The answer must be every line of the records below that contains the word "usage", copied out.

[Stored records]

┄┄┄┄┄┄┄┄┄┄

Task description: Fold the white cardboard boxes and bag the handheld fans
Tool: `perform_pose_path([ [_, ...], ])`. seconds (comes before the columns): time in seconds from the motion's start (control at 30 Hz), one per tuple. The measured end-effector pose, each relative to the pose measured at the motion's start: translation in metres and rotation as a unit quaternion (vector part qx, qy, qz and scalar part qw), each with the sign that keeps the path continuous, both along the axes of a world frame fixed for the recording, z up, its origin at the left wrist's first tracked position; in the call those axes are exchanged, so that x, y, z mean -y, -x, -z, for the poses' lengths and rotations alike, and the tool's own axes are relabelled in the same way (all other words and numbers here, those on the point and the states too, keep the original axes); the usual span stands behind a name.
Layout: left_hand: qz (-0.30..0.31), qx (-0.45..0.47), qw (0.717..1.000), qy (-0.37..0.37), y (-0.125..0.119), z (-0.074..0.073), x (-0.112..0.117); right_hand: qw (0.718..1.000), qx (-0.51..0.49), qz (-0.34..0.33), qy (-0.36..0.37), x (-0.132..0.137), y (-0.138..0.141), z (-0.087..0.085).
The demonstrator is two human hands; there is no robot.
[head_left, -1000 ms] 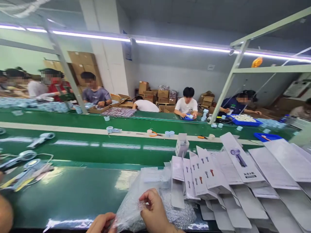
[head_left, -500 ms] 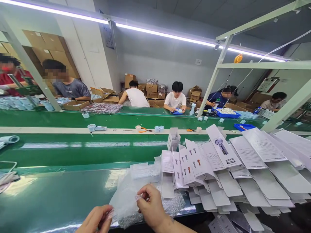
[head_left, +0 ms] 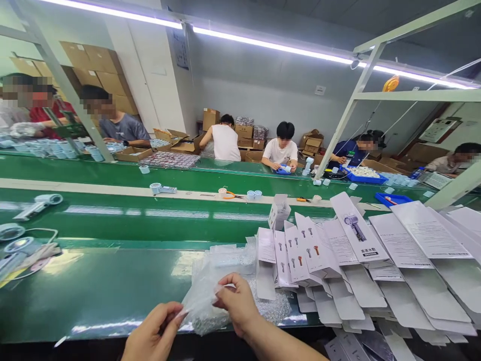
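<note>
Both my hands pinch a clear bubble-wrap bag (head_left: 201,300) at the front edge of the green bench. My left hand (head_left: 156,328) has its thumb and fingers closed on the bag's left edge. My right hand (head_left: 236,303) grips its right side near the top. Under and behind it lies a pile of more bubble-wrap bags (head_left: 229,258). To the right of my right hand stand several white printed boxes (head_left: 293,253) with pictures of handheld fans, their flaps hanging open toward me.
Handheld fans (head_left: 39,204) lie at the left, one on a cloth (head_left: 39,260). Across the green bench (head_left: 112,286), a fan (head_left: 163,189), orange-handled pliers (head_left: 231,195) and blue trays (head_left: 393,199) sit near several seated co-workers. A metal frame (head_left: 347,115) rises at right.
My view has turned a little left, so more fans show at the left. Both hands still hold the bag, which is now raised and stretched more between them.
</note>
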State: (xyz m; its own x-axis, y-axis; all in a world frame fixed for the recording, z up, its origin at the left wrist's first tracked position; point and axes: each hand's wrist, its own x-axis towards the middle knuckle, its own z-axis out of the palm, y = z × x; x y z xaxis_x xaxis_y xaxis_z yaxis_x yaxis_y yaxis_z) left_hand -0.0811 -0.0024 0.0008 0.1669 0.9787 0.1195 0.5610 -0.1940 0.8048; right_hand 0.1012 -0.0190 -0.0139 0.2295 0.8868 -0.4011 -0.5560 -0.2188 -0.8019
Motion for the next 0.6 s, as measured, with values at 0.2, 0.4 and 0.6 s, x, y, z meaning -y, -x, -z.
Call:
perform_pose_path([
  [0.2,-0.051,0.042,0.996,-0.056,-0.011,-0.015,0.0,0.994,-0.105,-0.029,-0.027,0.0,-0.002,-0.02],
  [0.4,-0.125,0.298,0.934,0.153,-0.017,-0.026,-0.001,0.982,-0.145,-0.106,-0.06,0.013,0.001,-0.019],
  [0.6,-0.137,0.465,0.774,0.407,-0.018,-0.03,-0.001,0.982,-0.131,-0.132,-0.004,0.012,0.005,-0.002],
])
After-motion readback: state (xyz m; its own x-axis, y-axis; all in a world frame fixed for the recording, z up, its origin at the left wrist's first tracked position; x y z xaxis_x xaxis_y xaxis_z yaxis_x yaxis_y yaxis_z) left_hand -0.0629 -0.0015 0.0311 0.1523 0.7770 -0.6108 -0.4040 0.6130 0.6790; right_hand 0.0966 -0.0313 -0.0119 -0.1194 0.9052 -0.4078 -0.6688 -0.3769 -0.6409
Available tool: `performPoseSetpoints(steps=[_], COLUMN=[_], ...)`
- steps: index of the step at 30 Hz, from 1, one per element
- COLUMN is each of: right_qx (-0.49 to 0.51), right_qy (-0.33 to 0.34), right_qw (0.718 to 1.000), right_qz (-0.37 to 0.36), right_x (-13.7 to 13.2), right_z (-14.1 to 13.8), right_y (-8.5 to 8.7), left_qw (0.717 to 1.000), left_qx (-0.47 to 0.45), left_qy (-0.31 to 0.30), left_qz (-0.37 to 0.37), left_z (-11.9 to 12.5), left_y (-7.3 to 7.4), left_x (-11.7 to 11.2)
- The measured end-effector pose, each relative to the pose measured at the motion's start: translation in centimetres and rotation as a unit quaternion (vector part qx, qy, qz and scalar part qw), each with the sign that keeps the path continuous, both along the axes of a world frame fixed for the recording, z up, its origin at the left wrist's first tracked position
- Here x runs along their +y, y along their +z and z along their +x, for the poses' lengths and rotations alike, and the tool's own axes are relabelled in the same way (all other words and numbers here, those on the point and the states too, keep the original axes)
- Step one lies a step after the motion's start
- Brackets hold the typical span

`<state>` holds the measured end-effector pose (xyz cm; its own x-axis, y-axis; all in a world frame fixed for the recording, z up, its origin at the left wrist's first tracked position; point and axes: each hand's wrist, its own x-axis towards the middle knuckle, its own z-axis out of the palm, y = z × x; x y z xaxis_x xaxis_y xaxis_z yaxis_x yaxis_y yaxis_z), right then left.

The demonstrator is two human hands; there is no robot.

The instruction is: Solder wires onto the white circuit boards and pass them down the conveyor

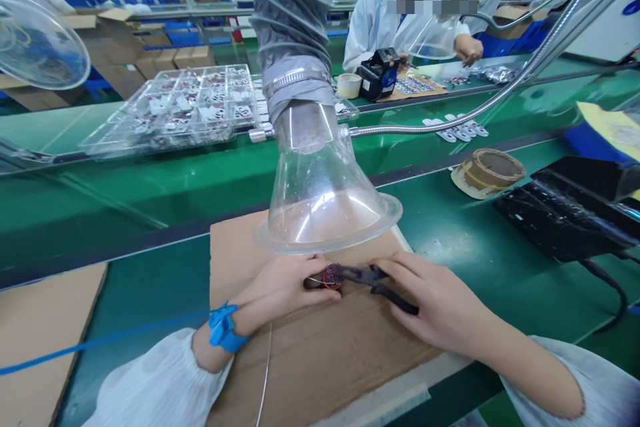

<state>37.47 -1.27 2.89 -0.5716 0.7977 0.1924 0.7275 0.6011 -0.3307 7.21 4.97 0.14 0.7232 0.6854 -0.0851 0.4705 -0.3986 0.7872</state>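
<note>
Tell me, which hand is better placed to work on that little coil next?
Probably the right hand: it holds the black-handled pliers, whose tips are at the small dark coil. The left hand is occupied holding the coil.

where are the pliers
Just right of centre in the head view, the black-handled pliers are in the right hand, tips at the dark coil.

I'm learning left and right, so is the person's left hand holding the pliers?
No, the right hand holds the pliers, while the left hand holds a small dark piece.
</note>
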Motion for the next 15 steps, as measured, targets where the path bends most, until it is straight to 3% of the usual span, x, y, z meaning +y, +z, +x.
performPoseSetpoints(steps=[15], right_qx=[0.033], right_qy=[-0.036], right_qw=[0.999], right_qz=[0.010], right_x=[-0.81], right_z=[-0.61], right_y=[-0.45], left_qw=[1.000], left_qx=[0.002], left_qy=[0.005], left_qz=[0.011], left_z=[0.01], left_y=[-0.24], left_x=[-0.08])
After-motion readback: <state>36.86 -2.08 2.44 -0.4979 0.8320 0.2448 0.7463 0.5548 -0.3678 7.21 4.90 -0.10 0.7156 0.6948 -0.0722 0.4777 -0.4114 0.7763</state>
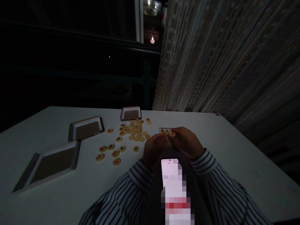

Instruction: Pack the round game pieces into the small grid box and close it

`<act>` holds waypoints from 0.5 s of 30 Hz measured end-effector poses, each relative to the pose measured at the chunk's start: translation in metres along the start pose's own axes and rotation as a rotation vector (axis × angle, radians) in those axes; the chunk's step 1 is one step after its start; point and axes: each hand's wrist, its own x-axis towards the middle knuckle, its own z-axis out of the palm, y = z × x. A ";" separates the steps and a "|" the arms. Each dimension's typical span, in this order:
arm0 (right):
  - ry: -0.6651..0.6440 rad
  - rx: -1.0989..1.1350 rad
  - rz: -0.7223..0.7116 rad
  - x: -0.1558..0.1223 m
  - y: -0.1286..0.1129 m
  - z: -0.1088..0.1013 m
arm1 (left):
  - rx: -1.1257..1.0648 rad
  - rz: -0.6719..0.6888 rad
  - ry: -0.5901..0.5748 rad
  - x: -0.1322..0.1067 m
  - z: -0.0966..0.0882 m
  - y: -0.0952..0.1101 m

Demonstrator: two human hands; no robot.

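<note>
**Desk:** Pale wood, are they? What am I looking at?

**Me:** Xiangqi discs, as far as I can read them in this gloom. The right hand (187, 142) is curled, thumb and fingertips pinched on a red-marked disc (172, 133) just above the white table (234, 150). The left hand (153, 149) is curled too, its fingertips meeting the right's. I can't tell whether it has a piece of its own.

**Desk:** And around them?

**Me:** The loose discs (134, 129) lie at ten o'clock from the hands. A small tray (84, 119) is at nine o'clock, a larger tray (78, 154) at eight and a far tray (130, 107) at eleven. A lit phone (170, 170) is at six o'clock, close to the striped sleeves. Something flat with a few discs on it sits under the fingertips, too dark to name.

**Desk:** How would you handle it well?

**Me:** I'd grip by the rim, so the painted face shows. I'd stay low over the table, so a slip drops the piece flat instead of rolling it. I'd also lean on the phone's glow, since the marks are hard to read here.
</note>
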 end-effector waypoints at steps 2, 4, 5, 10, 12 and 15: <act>-0.023 0.016 0.020 0.006 0.005 -0.008 | 0.213 0.113 0.024 0.000 -0.003 -0.004; -0.035 0.025 0.040 0.011 0.013 -0.015 | 0.392 0.240 0.033 0.000 -0.004 -0.009; -0.056 0.028 0.043 0.014 0.017 -0.018 | 0.460 0.298 0.034 0.000 -0.003 -0.012; -0.209 0.011 0.071 0.026 0.037 -0.025 | 0.623 0.461 0.011 0.000 0.000 -0.026; -0.287 0.005 0.081 0.031 0.042 -0.026 | 0.652 0.468 0.003 0.000 0.002 -0.029; -0.365 -0.004 0.105 0.036 0.047 -0.025 | 0.674 0.456 -0.014 0.000 0.002 -0.031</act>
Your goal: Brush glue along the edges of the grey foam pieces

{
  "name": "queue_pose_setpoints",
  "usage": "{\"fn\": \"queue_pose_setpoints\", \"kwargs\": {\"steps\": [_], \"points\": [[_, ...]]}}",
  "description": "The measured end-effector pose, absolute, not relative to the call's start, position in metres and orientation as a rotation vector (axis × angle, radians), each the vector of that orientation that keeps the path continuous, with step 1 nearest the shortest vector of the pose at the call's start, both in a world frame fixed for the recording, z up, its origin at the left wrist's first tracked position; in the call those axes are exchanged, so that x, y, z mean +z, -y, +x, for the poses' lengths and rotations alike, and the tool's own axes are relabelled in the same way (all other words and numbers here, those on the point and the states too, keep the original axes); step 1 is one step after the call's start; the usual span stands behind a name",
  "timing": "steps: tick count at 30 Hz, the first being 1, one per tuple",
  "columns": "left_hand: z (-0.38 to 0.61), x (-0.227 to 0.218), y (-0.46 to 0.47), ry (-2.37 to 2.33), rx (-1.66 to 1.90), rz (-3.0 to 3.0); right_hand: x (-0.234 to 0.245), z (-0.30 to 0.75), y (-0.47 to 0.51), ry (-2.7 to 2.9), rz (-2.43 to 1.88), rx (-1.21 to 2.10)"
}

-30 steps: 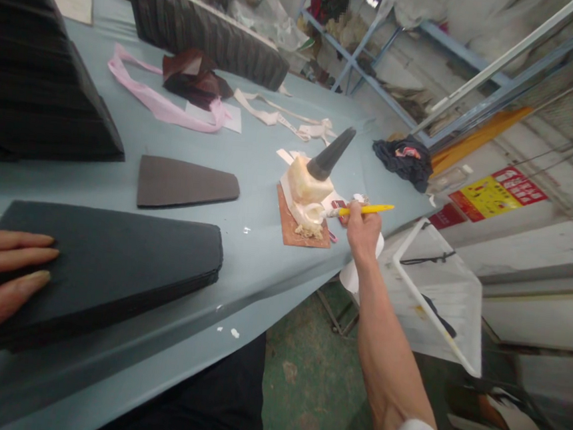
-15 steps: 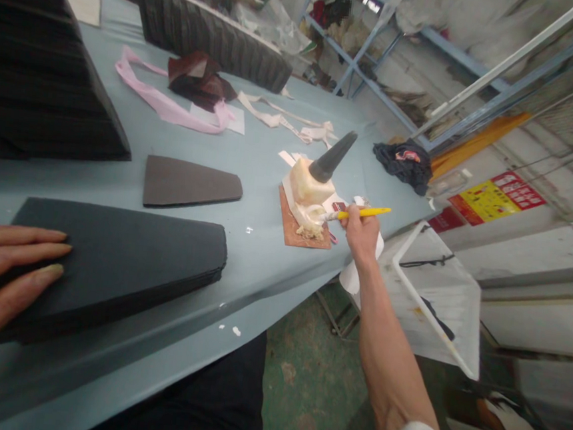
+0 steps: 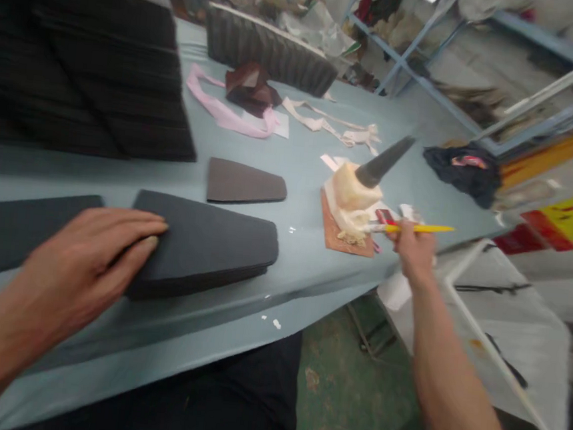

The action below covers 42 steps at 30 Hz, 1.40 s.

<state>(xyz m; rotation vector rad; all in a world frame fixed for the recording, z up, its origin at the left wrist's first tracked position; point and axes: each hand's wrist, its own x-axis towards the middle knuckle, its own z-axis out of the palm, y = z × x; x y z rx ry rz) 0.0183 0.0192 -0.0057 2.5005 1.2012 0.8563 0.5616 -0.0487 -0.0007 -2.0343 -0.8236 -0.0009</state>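
Observation:
My right hand (image 3: 414, 246) grips a paintbrush (image 3: 428, 229) with a yellow handle. The brush's bristle end reaches a pale, glue-crusted container (image 3: 355, 189), which has a dark cone (image 3: 384, 162) standing out of its top. Under the container is a brown board (image 3: 335, 236) with clumps of dried residue. On the left, my left hand (image 3: 98, 245) lies with its fingers stretched over the left end of a stack of dark tapered pieces (image 3: 209, 238); its thumb rests beside the fingers. Another dark piece (image 3: 29, 226) lies left of that stack, partly behind the hand.
A brown-grey tapered piece (image 3: 244, 183) lies behind the stack. Tall dark piles (image 3: 88, 70) rise at the back left. Pink fabric strip (image 3: 234, 122), white strips (image 3: 325, 121) and dark cloth (image 3: 463, 170) lie farther back. A white bin (image 3: 512, 328) stands beyond the table's right edge.
The view has swung left, so the table things appear farther right. My left hand now shows more fully, at the stack's left end. The brush stays in my right hand by the container.

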Motion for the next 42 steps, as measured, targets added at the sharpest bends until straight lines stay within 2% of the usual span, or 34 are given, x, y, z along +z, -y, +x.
{"fn": "queue_pose_setpoints", "kwargs": {"steps": [8, 14, 17, 22, 28, 42], "points": [[0.023, 0.015, -0.021, -1.165, 0.779, 2.482, 0.031, 0.514, 0.056, 0.683, -1.713, -0.052], [0.015, 0.017, -0.029, -1.109, 0.729, 2.434, 0.043, 0.414, 0.057, 0.951, -1.382, 0.327], [0.011, 0.019, -0.033, -1.088, 0.705, 2.386, 0.039, 0.362, 0.053, 1.045, -1.246, 0.393], [0.006, 0.027, -0.041, -1.076, 0.603, 2.289, 0.032, 0.296, 0.054, 1.192, -1.159, 0.681], [0.005, 0.036, -0.048, -1.081, 0.494, 2.202, 0.031, 0.255, 0.054, 1.291, -1.072, 0.841], [0.007, 0.033, -0.049, -1.061, 0.595, 2.106, 0.032, 0.251, 0.035, 1.3, -1.117, 0.767]]}}
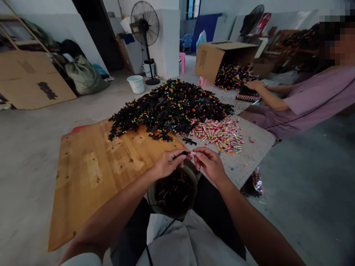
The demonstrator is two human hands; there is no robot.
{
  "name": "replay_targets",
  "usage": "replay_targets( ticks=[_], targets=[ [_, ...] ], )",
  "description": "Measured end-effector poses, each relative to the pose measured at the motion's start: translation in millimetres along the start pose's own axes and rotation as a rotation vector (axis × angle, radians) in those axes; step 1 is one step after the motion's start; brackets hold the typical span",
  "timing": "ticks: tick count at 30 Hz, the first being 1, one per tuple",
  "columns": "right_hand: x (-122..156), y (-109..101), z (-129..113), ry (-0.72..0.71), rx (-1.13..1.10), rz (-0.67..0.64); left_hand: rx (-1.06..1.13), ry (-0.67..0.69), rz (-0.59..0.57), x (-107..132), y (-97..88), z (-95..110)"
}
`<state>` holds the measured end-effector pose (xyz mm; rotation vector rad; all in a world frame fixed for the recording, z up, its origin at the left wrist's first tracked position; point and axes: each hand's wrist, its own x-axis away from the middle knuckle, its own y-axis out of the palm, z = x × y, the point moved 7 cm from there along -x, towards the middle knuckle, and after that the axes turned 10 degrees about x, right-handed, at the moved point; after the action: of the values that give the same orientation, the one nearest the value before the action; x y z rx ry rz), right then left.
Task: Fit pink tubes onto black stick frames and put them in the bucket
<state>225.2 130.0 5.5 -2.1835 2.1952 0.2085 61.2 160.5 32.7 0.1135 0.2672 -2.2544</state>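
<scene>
My left hand (169, 162) is closed on a small black toy gun (181, 154). Pinched in the fingers of my right hand (210, 162) is a small pink-and-white tube (192, 153); its end meets the toy gun's end, and my fingers partly hide both. Just beyond my hands lies a large heap of black toy guns (166, 107) with orange and green tips. To its right spreads a pile of pink, white and yellow tubes (222, 133). Below my hands, between my knees, stands a round bucket (151, 195) with dark pieces and some tubes inside.
The wooden board (83, 177) adjoins a grey speckled tabletop (257, 142). Across it at right, a co-worker's hand (255, 85) reaches into pieces spilling from a tipped cardboard box (209, 61). A fan (144, 26) and white bucket (135, 85) stand behind; a plastic bag (257, 183) lies below right.
</scene>
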Motion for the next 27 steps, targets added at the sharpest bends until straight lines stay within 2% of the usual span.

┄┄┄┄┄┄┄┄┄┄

# [RESPONSE TO THIS EXERCISE]
  "usage": "{\"fn\": \"queue_pose_setpoints\", \"kwargs\": {\"steps\": [_], \"points\": [[_, ...]]}}",
  "usage": "replay_targets( ticks=[_], targets=[ [_, ...] ], )",

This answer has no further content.